Sunday, May 1, 2011

A Perspective on HTM Designs

I've talked with a number of faculty candidates this past season.  I have come to realize that people that work in non-architecture systems areas haven't really kept track of the take-home messages from recent research in hardware transactional memory (HTM).  Or, perhaps, the messages have been obfuscated by other signals (STM results or industry trends).  Here's my unbiased view on HTM design options.  Unbiased because I have merely dabbled in TM research and don't have a horse in this race :-).  Harris, Larus, and Rajwar's TM book should be an excellent read if you want a more detailed account.
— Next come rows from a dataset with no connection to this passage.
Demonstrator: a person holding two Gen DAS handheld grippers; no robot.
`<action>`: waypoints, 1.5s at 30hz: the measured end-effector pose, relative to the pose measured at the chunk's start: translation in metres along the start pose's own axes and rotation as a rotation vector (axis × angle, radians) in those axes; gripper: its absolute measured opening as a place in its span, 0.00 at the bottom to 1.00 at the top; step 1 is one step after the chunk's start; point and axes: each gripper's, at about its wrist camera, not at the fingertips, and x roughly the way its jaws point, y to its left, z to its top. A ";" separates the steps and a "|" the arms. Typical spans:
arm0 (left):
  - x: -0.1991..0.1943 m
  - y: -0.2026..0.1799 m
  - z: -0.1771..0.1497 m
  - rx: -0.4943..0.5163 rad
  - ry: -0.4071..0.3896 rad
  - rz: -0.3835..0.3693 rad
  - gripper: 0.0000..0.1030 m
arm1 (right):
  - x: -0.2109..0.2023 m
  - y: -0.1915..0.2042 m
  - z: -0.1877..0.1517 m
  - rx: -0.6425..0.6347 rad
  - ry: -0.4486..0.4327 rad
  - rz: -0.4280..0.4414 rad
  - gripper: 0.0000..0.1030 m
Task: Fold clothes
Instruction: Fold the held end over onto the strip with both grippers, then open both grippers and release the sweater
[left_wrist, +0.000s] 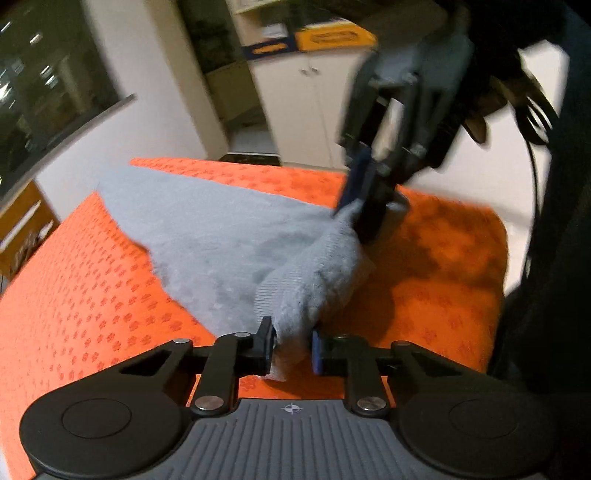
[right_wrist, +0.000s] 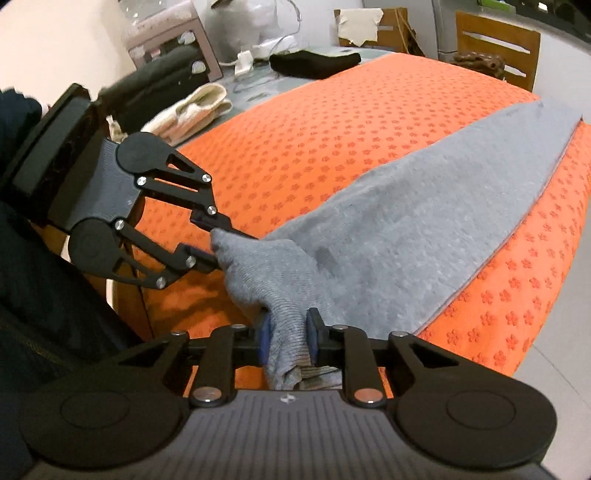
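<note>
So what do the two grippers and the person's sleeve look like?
Both the left gripper and the right gripper have a ribbed grey body, black round pivot caps, black linkage arms with silver screws, and blue pads. A black cable loops by the right one. The sleeve is dark navy.

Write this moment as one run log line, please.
stage: grasp for fold | left gripper: shut on grey garment | right gripper: shut on grey garment | surface: orange mat
</note>
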 end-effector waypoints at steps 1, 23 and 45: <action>0.000 0.006 0.003 -0.040 0.001 -0.006 0.18 | 0.003 0.000 0.003 -0.002 -0.003 0.003 0.30; 0.027 0.070 0.029 -0.416 0.009 -0.060 0.19 | 0.003 -0.063 -0.005 0.331 -0.156 -0.041 0.31; 0.047 0.106 0.009 -0.812 0.149 -0.209 0.15 | 0.049 -0.119 -0.001 0.766 -0.141 0.108 0.25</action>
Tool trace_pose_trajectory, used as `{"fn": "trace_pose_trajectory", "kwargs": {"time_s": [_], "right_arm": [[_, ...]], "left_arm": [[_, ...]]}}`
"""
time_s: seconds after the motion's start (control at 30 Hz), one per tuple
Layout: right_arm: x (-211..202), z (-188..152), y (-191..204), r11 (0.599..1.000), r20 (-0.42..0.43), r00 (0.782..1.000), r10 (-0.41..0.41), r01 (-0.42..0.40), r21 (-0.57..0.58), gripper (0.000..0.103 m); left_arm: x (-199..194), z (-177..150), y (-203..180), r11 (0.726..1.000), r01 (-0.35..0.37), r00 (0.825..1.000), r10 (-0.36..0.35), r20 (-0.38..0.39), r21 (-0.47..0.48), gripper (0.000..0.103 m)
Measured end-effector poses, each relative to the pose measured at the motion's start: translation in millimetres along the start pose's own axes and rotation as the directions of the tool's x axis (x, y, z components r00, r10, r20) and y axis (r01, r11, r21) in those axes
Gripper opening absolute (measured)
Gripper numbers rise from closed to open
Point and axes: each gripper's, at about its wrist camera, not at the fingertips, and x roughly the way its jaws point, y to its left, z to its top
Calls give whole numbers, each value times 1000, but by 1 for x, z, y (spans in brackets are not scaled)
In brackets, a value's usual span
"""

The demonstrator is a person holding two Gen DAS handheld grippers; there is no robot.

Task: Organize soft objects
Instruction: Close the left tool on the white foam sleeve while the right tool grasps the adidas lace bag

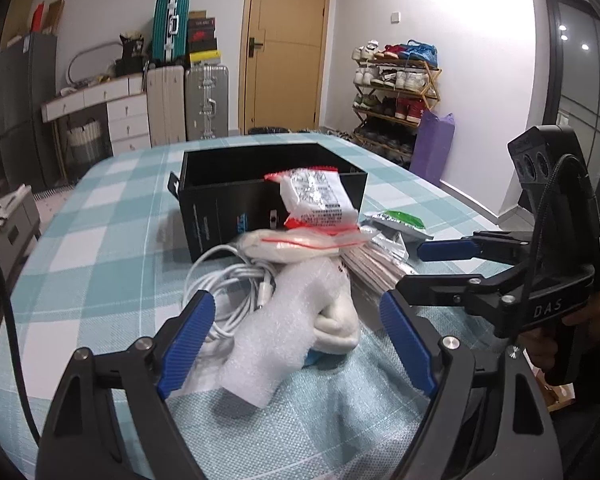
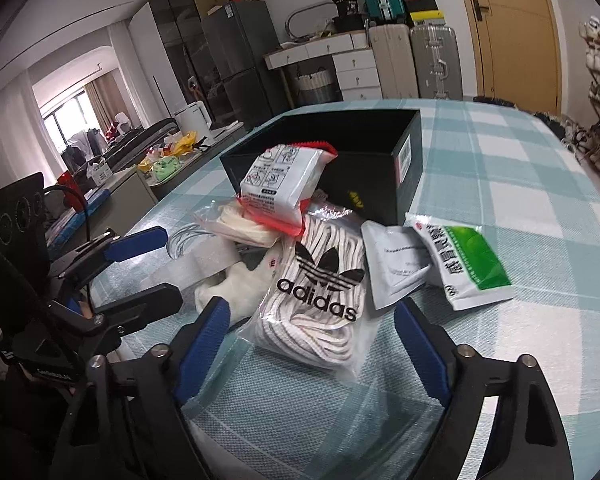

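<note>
- On your left side of the counter [image 1: 100, 216], the left gripper [image 1: 296, 344] hangs low over the pile, tilted downward, its jaws standing wide and gripping nothing.
- Between those jaws lie the bubble wrap [image 1: 276, 320] and the white sock [image 1: 340, 324]; the white cable [image 1: 224, 280] coils just beside the left finger. None looks pinched yet.
- Behind them, at the middle, the black box [image 1: 260, 184] stands open on the checked cloth. It reads as the place for the soft things.
- A red-edged packet [image 1: 316, 200] leans on the box's near wall, resting on a clear bag of pale material [image 1: 300, 244].
- Further right, the adidas lace bag [image 2: 320, 292] lies between the jaws of your right gripper [image 2: 312, 340], which also stand wide and hold nothing.
- Just right of it sit the grey pouch [image 2: 396, 260] and the green sachet [image 2: 472, 260], overlapping at one edge.
- My reading: you are at the first pick, nothing boxed so far as can be seen.
- Next you need to lower each gripper, close on one soft item only, and lift clear before carrying it over the box rim.
- Watch that the cable does not trail along with the wrap.
</note>
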Motion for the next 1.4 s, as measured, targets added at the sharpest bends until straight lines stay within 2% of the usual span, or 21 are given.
{"fn": "trace_pose_trajectory", "kwargs": {"time_s": [0.23, 0.37, 0.43, 0.5, 0.57, 0.77, 0.93, 1.07, 1.4], "right_arm": [[13, -3, -2, 999, -39, 999, 21, -20, 27, 79], [16, -1, -3, 998, -49, 998, 36, -34, 43, 74], [17, -1, -4, 998, -54, 998, 34, -31, 50, 74], [18, -1, -4, 998, -53, 998, 36, -33, 55, 74], [19, -1, -4, 998, -52, 998, 33, -30, 56, 73], [23, 4, -5, 997, -53, 998, 31, -27, 73, 72], [22, 3, -4, 998, -52, 998, 19, -16, 62, 54], [15, -2, 0, 999, -32, 999, 15, -14, 36, 48], [-12, -12, 11, 999, 31, 999, 14, -13, -37, 46]], "left_arm": [[8, -3, 7, 999, 30, 999, -32, -42, -43, 73], [11, -5, 8, 997, 43, 997, -46, -61, -59, 57], [11, -4, 9, 997, 47, 997, -52, -64, -66, 51], [10, -5, 10, 996, 51, 996, -55, -65, -71, 37], [10, -5, 10, 996, 55, 996, -60, -68, -75, 32], [5, -4, 6, 997, 51, 997, -54, -48, -52, 28], [1, -3, 5, 998, 51, 998, -52, -35, -44, 27], [-5, -1, 4, 998, 57, 998, -57, -22, -37, 26], [-24, 5, 7, 994, 103, 994, -102, 25, -42, 26]]}}
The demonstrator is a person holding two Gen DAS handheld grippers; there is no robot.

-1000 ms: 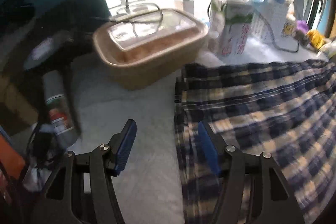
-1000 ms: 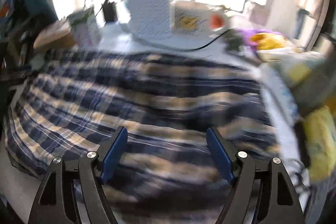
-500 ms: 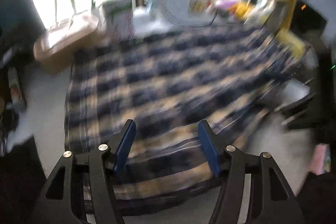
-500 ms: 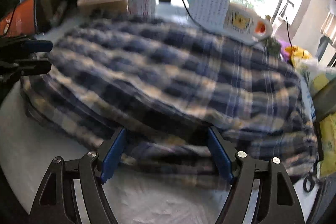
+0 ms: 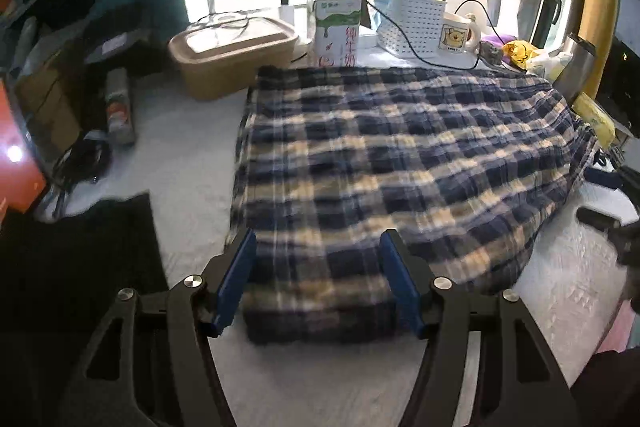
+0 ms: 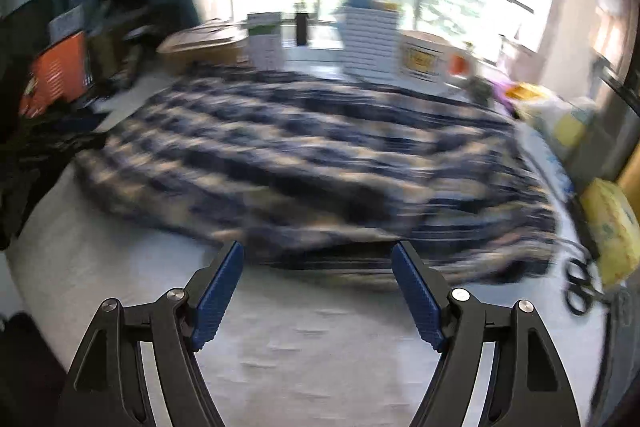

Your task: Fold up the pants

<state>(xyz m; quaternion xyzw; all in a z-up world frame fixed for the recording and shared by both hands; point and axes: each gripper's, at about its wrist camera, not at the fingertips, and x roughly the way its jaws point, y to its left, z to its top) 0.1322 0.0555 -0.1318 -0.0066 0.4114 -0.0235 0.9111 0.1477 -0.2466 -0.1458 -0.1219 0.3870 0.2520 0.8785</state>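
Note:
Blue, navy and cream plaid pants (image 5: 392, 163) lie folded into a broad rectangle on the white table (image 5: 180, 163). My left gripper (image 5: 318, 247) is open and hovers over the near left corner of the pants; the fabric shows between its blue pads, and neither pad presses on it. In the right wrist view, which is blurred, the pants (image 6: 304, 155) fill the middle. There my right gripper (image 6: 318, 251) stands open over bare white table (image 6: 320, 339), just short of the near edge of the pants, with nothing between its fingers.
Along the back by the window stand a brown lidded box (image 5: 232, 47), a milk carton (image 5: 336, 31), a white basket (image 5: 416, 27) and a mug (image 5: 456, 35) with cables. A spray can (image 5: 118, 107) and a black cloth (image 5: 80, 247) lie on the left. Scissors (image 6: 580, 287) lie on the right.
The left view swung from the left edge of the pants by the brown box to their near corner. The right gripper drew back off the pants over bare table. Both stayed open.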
For those new to TM or HTM, I'll first provide a quick summary.  With numerous cores available today, hardware is effective if software is efficiently multi-threaded.  It is imperative that architects come up with innovations that make it easier for programmers to write multi-threaded code.  HTM is one such innovation.  Programmers simply identify regions of code (transactions) that should be executed atomically.  The underlying hardware looks for parallelism, but ensures that the end result is as if each transaction executed atomically and in isolation.  HTM can therefore provide high performance with low programming effort.  With a few exceptions (usually contrived), transactional code is also deadlock-free.  Transactional semantics are an improvement over almost any known multi-threaded programming model.  HTM makes the programming process a little bit easier but is by no means a panacea.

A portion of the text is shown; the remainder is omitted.